I've written a script to help me identify duplicate files in my large movie collection. For some reason if I split these commands and export/import to CSV it runs much faster than if I leave everything in memory. Here is my original code, it is god-awful slow:
Get-ChildItem M:\Movies\ -recurse | where-object {$_.length -gt 524288000} | select-object Directory, Name | Group-Object directory | ?{$_.count -gt 1} | %{$_.Group} | export-csv -notypeinformation M:\Misc\Scripts\Duplicatemovies.csv
If I split this into 2 commands and export to CSV in the middle it runs about 100x faster. I'm hoping someone could shed some light on what I'm doing wrong.
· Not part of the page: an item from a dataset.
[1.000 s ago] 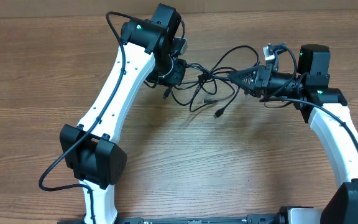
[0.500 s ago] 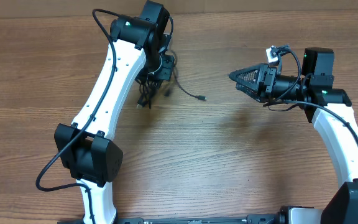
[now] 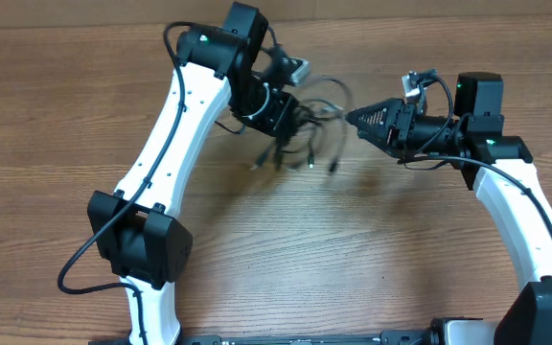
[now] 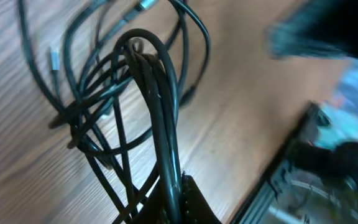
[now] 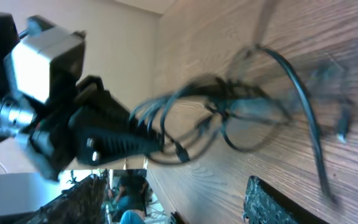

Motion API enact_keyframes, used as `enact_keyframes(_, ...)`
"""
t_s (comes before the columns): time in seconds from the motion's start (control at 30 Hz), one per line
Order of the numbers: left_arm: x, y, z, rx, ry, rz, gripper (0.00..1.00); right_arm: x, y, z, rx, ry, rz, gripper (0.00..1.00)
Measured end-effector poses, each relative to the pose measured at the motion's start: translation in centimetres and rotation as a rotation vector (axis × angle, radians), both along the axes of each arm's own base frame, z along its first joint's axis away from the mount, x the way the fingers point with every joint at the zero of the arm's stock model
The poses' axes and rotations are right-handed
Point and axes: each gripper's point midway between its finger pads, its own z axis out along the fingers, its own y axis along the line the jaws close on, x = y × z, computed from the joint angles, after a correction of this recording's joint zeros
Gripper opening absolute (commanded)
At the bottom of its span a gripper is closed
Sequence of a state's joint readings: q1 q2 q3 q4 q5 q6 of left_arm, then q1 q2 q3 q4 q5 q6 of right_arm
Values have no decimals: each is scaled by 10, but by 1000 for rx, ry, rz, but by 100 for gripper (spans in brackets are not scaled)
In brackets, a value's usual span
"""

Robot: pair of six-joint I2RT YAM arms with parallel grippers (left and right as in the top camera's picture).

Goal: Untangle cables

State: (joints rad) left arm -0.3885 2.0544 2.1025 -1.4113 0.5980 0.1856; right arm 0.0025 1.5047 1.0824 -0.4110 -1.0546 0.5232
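Observation:
The cables are a knot of thin black cords with small plug tips, hanging blurred above the wooden table at the back centre. My left gripper is shut on them; in the left wrist view the cables run as a bunch into the closed jaws of the left gripper. My right gripper points left at the bundle from a short way off, open and empty. In the right wrist view the cables dangle from the left gripper, well beyond the right gripper and its spread fingers.
The left arm's white link crosses the left half of the table down to its black joint. The right arm stands along the right side. The table's far edge runs just behind both grippers.
The right gripper has let go of the tangle and opened. The left gripper pulled the cables left, then swung back right; they now swing loose beneath it.

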Motion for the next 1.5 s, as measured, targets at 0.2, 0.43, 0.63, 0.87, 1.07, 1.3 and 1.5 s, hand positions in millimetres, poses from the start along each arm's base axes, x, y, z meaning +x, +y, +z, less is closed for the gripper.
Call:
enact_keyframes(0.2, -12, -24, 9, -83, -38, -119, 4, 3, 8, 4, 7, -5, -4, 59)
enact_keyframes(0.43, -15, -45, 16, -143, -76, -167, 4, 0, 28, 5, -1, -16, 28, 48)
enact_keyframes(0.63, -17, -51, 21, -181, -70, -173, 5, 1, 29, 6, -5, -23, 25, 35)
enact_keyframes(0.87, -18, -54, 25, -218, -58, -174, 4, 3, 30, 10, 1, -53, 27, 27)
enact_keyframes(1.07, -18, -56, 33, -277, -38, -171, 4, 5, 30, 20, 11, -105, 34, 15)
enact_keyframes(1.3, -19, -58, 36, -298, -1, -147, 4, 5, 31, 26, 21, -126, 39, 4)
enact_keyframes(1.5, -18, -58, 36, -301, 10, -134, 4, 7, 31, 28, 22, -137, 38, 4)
Get-ChildItem M:\Movies\ -recurse | where-object {$_.length -gt 524288000} | select-object Directory, Name | Export-Csv -notypeinformation M:\Misc\Scripts\DuplicateMovies\4.csv
import-csv M:\Misc\Scripts\DuplicateMovies\4.csv | Group-Object directory | ?{$_.count -gt 1} | %{$_.Group} | export-csv -notypeinformation M:\Misc\Scripts\DuplicateMovies\Duplicatemovies.csv
remove-item M:\Misc\Scripts\DuplicateMovies\4.csv
appreciate any suggestions,
~TJ
CodePudding user response:
It's not Group-Object
that is slow, it's your grouping condition, you're asking it to group FileInfo
objects by their .Directory
property which represents their parent folder DirectoryInfo
instance. So, you're asking the cmdlet to group objects by a very complex object as a grouping condition, instead you could use the .DirectoryName
property as your grouping condition, which represents the parent directory's FullName
property (a simple string) or you could use the .Directory.Name
property which represents the parent's folder Name
(also a simple string).
To summarize, the main reason why exporting to a CSV is faster in this case, is because when Export-Csv
receives your objects from pipeline, it calls the ToString()
method on each object's property values, hence the Directory
instance gets converted to its string representation (calling ToString()
to this instance ends up being the folder's FullName
).
As for your code, if you want to keep as efficient as possible without actually overcomplicating it:
Get-ChildItem M:\Movies\ -Recurse -File | & {
process {
if($_.Length -gt 500mb) { $_ }
}
} | Group-Object DirectoryName | & {
process {
if($_.Count -gt 2) {
foreach($object in $_.Group) {
[pscustomobject]@{
Directory = $_.Name # => This is the Parent Directory FullName
Name = $object.Name
}
}
}
}
} | Export-Csv M:\Misc\Scripts\DuplicateMovies\4.csv -NoTypeInformation
If you want to group them by the Parent Name
instead of FullName
, you could use:
Group-Object { $_.Directory.Name }